- Exercise brief: Aim for an exact copy of the listing, without any images.

BEGIN

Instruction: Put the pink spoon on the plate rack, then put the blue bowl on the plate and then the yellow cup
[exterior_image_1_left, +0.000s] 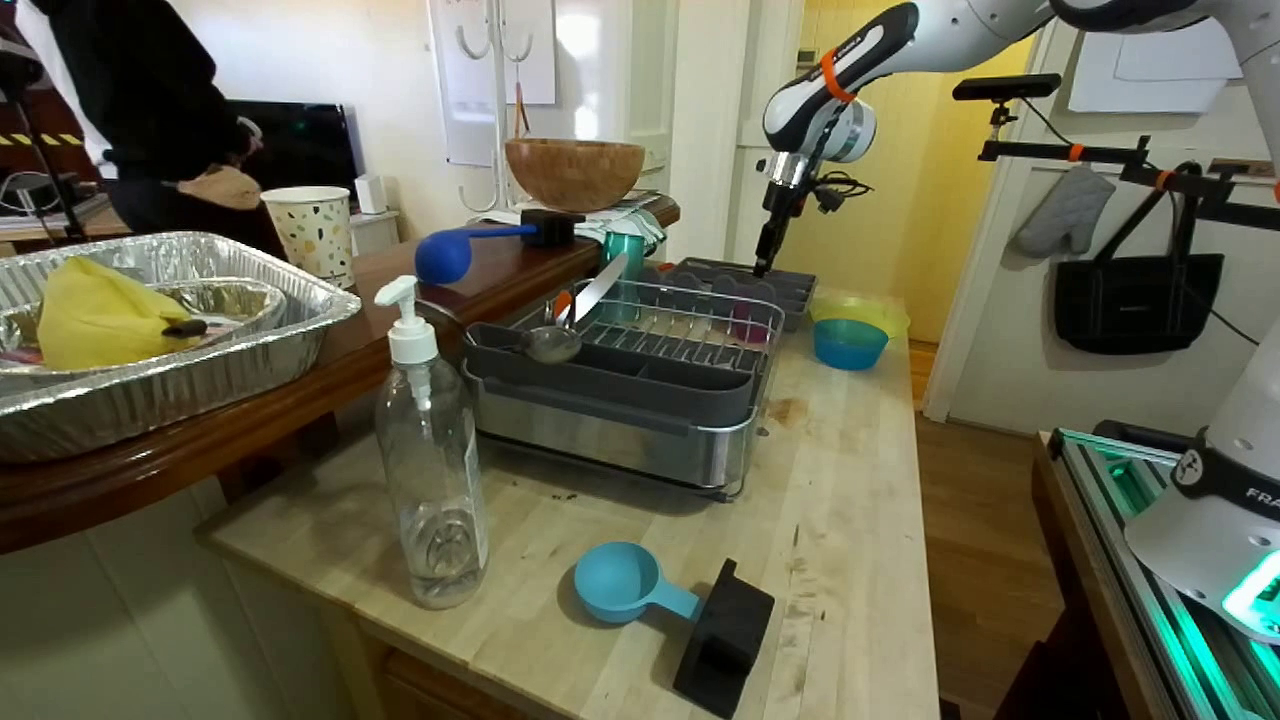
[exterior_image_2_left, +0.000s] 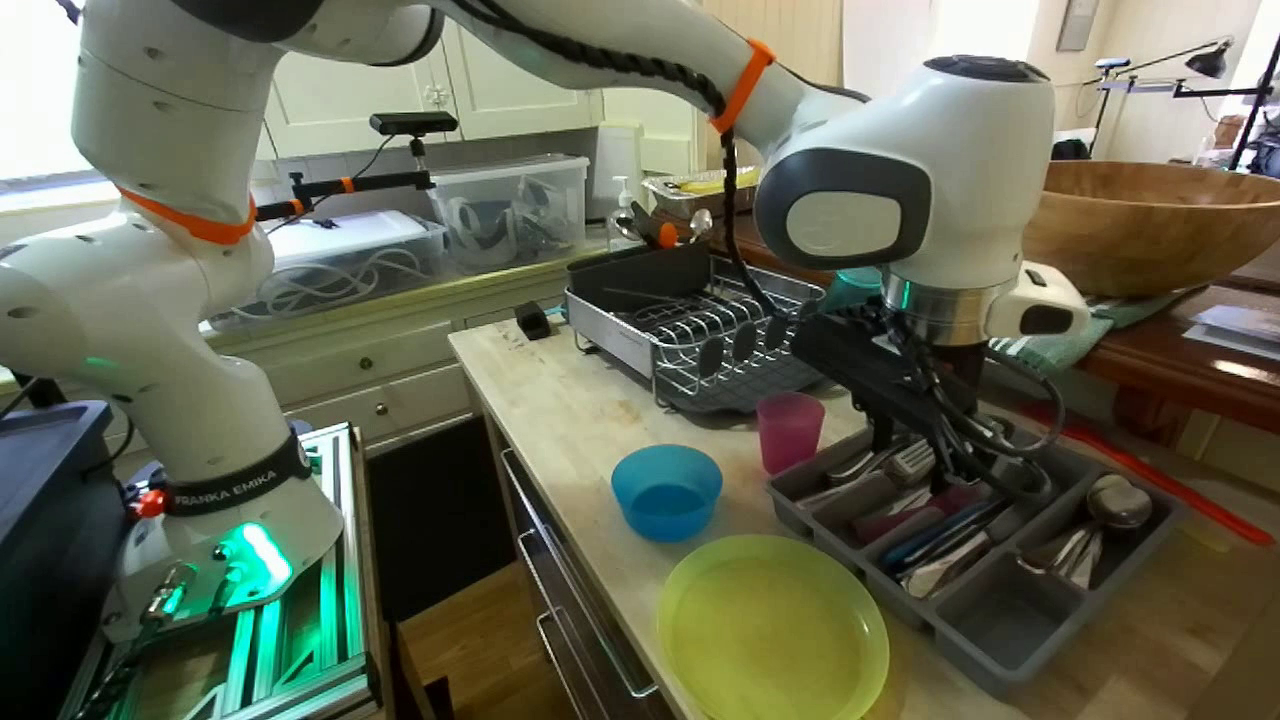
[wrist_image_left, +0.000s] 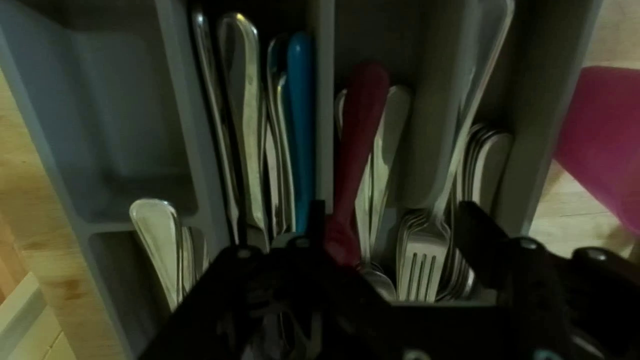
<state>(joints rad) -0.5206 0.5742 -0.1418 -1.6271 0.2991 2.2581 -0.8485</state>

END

- Expected answer:
Instruction: Put the pink spoon on the plate rack, then put the blue bowl on the plate and then the yellow cup
[exterior_image_1_left, +0.000s] 
[exterior_image_2_left, +0.000s] 
[wrist_image_left, +0.000s] 
<state>(joints rad) -0.5206 0.5742 -0.1418 -1.6271 0.2991 2.2581 -0.8485</state>

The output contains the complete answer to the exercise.